# [GOAL OF THE EXERCISE]
Copy the lines below, please, starting with the one that contains "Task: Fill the" and ending with the last. Pictures stay out.

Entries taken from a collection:
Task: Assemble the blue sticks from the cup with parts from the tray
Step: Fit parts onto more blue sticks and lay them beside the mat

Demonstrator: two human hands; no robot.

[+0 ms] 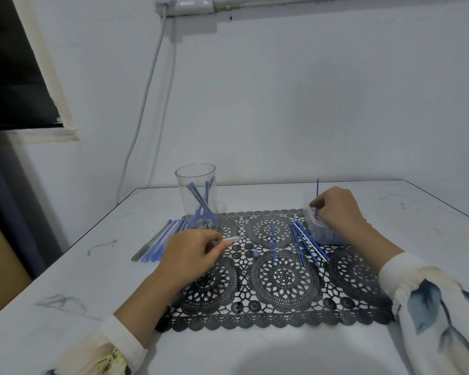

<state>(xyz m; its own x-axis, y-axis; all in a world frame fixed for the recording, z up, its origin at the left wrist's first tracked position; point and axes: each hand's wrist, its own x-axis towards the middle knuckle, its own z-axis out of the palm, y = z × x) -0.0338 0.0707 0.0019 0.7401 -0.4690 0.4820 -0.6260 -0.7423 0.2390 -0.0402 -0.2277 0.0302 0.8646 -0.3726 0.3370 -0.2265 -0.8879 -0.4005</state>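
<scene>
Pinching a thin blue stick (317, 197) over the clear plastic tray (313, 226), the right hand (336, 209) works while the left hand (192, 250) grips a small clear tube (229, 239).

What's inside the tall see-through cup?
Several blue sticks stand leaning and crossed inside the cup. They overlap near the bottom, so the exact number cannot be told.

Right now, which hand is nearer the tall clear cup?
Left. The left hand lies just in front of the cup; the right hand is far across the mat.
</scene>
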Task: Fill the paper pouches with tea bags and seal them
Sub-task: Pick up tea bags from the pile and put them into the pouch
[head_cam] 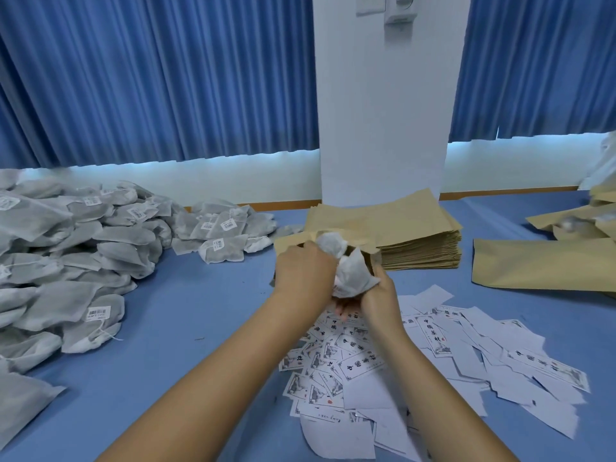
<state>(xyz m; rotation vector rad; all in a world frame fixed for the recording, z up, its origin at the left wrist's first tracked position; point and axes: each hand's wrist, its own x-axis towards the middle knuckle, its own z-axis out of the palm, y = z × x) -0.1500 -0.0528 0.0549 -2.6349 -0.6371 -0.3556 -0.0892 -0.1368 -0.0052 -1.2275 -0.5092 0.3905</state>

# [ANSWER FOR THIS EXERCISE]
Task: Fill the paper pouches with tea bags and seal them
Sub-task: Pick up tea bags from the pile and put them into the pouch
[head_cam] 
<state>(xyz m; rotation vector rad; all in a world frame fixed for the recording, z up, its origin at the left wrist's first tracked position; point and axes: each hand's wrist, its own x-axis towards the middle knuckle, its own z-axis out of the palm, y = z × x) -0.1500 -0.0528 0.0549 -2.6349 -0.6371 -0.3556 -0.0892 -0.1368 -0.0052 -1.2275 -0.5092 0.3905</state>

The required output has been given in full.